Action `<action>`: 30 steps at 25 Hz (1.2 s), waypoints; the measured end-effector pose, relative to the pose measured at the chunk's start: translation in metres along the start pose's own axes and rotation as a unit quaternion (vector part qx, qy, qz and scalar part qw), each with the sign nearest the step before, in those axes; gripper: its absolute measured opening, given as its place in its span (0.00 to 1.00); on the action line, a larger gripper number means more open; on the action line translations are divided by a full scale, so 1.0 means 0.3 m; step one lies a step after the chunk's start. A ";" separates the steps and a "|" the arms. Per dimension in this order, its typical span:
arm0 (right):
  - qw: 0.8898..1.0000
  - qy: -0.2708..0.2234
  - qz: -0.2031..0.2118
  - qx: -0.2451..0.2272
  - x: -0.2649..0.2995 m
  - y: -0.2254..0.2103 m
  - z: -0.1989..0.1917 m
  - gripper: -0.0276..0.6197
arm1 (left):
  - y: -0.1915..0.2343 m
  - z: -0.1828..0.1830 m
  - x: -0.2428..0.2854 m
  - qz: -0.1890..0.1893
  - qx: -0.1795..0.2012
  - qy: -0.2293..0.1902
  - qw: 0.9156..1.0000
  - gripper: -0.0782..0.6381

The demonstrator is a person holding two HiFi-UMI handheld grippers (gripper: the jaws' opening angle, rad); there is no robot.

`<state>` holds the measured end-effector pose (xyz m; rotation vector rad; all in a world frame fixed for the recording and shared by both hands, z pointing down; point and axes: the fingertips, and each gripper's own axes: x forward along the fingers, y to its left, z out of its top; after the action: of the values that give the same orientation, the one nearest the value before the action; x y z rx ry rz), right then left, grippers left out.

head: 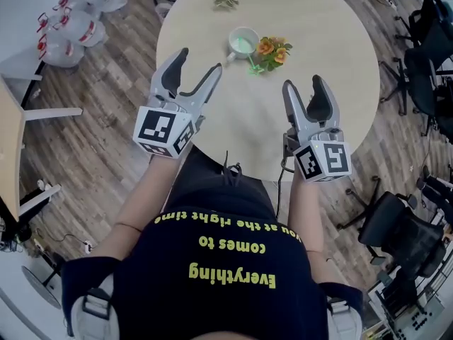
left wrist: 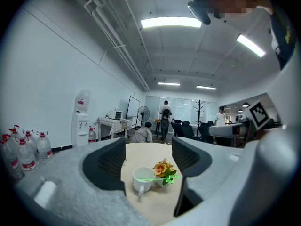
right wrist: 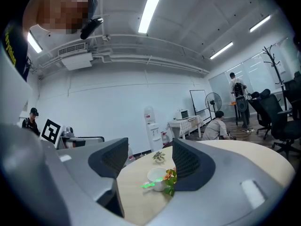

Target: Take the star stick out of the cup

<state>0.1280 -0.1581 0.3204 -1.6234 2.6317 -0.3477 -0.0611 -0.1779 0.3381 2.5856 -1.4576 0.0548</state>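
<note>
1. Over the near edge of the desk [head: 333,41], left claw [head: 199,61] and right claw [head: 303,82] both gape wide, with nothing between their jaws.
2. Well beyond them, mid-desk, stands the cup [head: 243,42], with flowers [head: 272,50] just beside it on the right.
3. A green stick [left wrist: 156,179] lies across the cup's rim, its star end by the flowers.
4. It looks thin, light and probably slick. Pinch the shaft gently where it overhangs the rim, since the cup could tip.

White cup [head: 243,42], green star stick [head: 252,66] — orange flowers [head: 272,48], beige table [head: 333,34].
</note>
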 end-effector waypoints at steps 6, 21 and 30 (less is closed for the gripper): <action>1.000 0.010 -0.004 0.007 0.066 -0.003 -0.037 0.49 | 0.035 -0.030 0.047 -0.008 -0.006 0.007 1.000 0.54; 0.997 0.070 -0.005 0.032 0.231 -0.023 -0.221 0.50 | 0.109 -0.161 0.129 -0.019 -0.029 0.042 0.999 0.54; 0.991 0.122 -0.008 0.052 0.313 -0.043 -0.365 0.49 | 0.126 -0.218 0.166 -0.025 -0.037 0.061 0.997 0.54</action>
<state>0.0810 -0.2279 0.4382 -1.6670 2.7165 -0.7138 -0.0640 -0.2280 0.4133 2.5105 -1.3261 0.1453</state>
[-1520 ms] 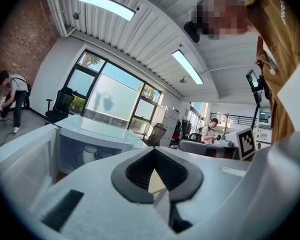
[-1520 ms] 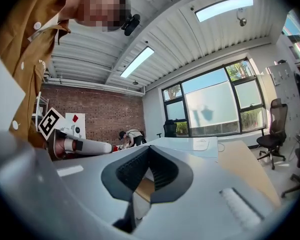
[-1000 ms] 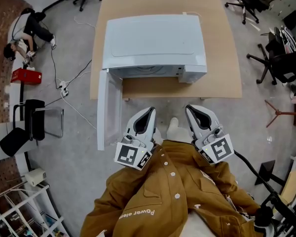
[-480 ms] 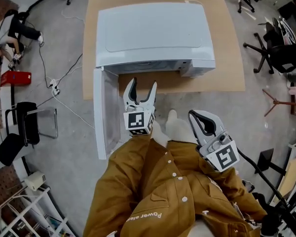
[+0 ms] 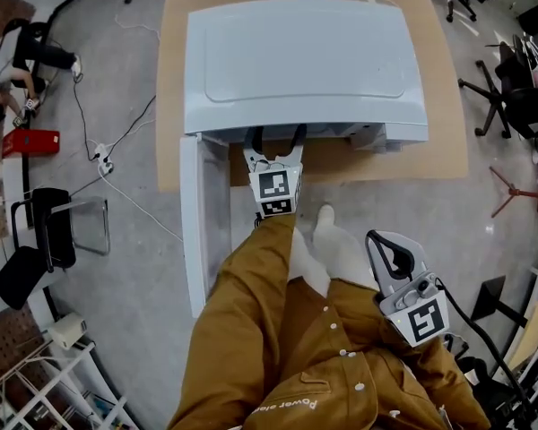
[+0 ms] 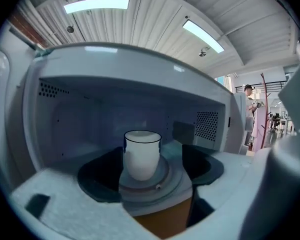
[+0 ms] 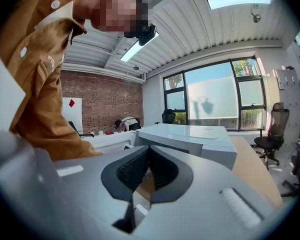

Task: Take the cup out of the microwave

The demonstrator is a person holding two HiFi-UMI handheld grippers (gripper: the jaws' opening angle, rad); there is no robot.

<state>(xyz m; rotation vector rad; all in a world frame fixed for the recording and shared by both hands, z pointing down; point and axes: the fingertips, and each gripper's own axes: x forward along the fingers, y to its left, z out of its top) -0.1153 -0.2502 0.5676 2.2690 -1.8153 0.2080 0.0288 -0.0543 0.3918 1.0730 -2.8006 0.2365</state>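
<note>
Reaching into the open microwave (image 5: 305, 61), I had my left tongs (image 5: 275, 135) just opened wide, empty; cup (image 6: 141, 154) sat inside ungripped, grab and pull-out still left; right tongs (image 5: 387, 242) were closed, idle.

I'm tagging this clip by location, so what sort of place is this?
Probably an open-plan office or lab workspace: black swivel office chairs, a red brick wall, large windows, and a white microwave on a light wooden table.

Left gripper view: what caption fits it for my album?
Left gripper, jaws just opened and nothing between them, faces the white cup inside the microwave.
</note>
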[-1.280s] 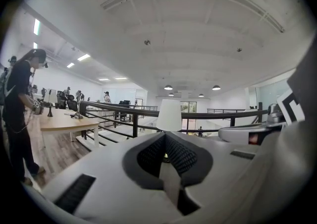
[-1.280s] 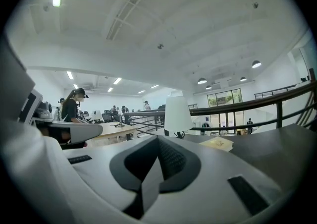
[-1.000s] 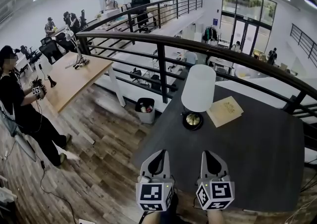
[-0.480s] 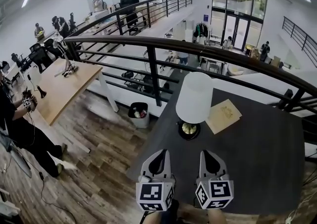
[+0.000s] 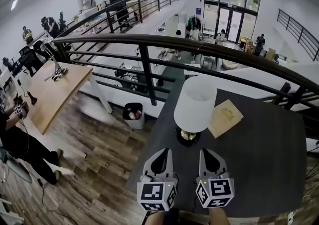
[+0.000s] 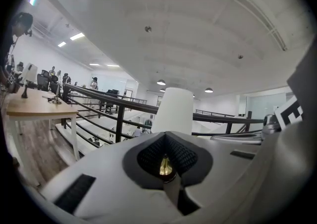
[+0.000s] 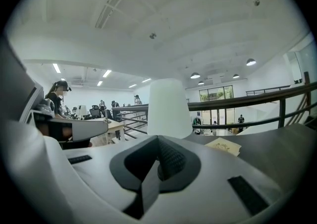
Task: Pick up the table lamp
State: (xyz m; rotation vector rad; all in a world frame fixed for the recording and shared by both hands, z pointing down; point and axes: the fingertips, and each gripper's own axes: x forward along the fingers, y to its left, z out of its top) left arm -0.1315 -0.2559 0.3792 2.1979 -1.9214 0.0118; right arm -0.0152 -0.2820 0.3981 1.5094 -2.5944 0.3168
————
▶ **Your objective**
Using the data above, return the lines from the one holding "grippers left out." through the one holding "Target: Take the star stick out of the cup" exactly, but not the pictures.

▶ **Answer to this exercise**
`<state>` holds the measured end-effector pose (xyz m; rotation vector rad; all in a world frame fixed for the recording and shared by both hands, z pointing down; point and axes: the fingertips, and each gripper's own axes: x forward along the fingers, y to its left, z out of its top; after the action: of the values that give the same orientation, the one nearest the value before the action; x y z rx ry rz), right then left, grippers left out.

head: 
left wrist: 
right wrist: 

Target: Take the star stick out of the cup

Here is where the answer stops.